==== DATA SUPPLIED

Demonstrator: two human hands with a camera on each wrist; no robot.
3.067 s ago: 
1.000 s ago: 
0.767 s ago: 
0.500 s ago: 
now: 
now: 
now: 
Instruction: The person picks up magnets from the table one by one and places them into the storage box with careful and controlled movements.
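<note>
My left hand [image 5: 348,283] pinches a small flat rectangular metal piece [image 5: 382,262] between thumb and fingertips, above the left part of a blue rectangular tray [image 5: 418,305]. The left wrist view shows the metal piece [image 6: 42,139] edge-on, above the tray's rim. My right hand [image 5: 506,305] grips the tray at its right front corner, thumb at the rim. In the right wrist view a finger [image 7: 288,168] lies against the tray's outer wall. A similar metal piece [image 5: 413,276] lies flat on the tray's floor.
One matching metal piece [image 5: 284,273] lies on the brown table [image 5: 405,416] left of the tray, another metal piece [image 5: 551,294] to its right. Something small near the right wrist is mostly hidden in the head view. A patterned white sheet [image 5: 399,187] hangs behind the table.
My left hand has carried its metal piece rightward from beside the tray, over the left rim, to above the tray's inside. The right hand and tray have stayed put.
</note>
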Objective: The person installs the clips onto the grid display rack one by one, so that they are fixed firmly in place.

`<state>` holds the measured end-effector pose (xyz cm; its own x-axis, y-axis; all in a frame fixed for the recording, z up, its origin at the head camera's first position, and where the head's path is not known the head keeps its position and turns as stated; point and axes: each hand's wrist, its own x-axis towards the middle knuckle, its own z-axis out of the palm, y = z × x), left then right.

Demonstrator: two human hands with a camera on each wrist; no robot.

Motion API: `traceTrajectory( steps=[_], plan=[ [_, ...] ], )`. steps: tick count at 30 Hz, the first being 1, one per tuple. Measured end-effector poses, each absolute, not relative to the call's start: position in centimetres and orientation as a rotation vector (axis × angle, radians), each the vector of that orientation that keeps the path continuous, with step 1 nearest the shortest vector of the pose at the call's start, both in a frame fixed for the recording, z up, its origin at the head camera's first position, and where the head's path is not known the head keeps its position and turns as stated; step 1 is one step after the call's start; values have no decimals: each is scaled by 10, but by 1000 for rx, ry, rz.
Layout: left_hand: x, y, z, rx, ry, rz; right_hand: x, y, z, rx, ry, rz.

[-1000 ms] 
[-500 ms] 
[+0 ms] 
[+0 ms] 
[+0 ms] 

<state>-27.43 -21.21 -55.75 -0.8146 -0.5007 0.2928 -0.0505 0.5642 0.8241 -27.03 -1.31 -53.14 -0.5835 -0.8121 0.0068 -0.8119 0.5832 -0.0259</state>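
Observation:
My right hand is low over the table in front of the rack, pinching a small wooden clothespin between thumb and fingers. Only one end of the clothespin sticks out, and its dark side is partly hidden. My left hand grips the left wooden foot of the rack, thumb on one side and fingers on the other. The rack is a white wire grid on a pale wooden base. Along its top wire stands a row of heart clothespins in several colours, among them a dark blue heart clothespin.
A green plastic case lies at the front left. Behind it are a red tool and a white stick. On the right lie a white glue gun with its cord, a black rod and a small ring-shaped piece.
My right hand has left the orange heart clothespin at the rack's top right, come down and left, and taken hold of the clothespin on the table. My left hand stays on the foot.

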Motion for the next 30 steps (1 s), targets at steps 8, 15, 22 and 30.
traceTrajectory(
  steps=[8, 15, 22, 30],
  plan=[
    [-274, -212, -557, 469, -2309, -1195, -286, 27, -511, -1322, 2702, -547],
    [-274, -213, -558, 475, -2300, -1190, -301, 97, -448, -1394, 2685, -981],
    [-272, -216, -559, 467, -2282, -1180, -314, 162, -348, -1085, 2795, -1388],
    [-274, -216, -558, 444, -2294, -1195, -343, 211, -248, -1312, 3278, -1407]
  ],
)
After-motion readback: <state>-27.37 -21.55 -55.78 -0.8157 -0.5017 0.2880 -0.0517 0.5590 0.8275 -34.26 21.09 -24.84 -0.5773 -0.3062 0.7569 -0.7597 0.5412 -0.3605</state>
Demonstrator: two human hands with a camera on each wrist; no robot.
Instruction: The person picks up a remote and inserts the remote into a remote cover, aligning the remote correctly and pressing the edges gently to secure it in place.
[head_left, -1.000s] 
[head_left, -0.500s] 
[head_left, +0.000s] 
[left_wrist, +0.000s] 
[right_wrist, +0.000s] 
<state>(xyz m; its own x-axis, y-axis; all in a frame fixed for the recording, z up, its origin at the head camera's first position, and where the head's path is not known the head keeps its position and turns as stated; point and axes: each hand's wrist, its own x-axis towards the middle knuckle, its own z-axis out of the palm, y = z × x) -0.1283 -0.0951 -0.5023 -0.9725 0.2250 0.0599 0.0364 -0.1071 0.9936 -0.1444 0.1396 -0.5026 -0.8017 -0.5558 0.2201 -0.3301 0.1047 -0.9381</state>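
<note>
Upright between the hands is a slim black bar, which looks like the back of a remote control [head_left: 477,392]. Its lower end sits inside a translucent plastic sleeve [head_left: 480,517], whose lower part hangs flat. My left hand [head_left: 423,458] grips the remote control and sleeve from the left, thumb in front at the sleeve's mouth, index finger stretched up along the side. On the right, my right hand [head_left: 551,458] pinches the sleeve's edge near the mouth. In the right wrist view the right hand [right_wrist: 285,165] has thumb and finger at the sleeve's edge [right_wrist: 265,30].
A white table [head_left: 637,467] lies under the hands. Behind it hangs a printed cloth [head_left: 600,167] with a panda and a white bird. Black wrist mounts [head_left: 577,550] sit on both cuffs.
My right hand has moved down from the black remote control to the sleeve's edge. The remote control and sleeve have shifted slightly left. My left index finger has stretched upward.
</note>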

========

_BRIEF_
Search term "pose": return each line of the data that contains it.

_TASK RESULT_
`<state>` holds the measured end-effector pose (xyz cm; its own x-axis, y-axis; all in a frame fixed for the recording, z up, its origin at the head camera's first position, and where the head's path is not known the head keeps its position and turns as stated; point and axes: each hand's wrist, its own x-axis towards the middle knuckle, its own z-axis out of the palm, y = z × x), left then right.
Motion API: `traceTrajectory( steps=[_], plan=[ [_, ...] ], )`. steps: tick count at 30 Hz, the first being 1, one per tuple. Measured end-effector poses, each absolute, not relative to the call's start: position in centimetres and orientation as a rotation vector (axis × angle, radians), each the vector of that orientation that keeps the path continuous, with step 1 nearest the shortest vector of the pose at the call's start, both in a frame fixed for the recording, z up, its origin at the head camera's first position, and where the head's path is not known the head keeps its position and turns as stated; step 1 is one step after the call's start; values have no decimals: each is scaled by 10, but by 1000 for rx, ry, rz.

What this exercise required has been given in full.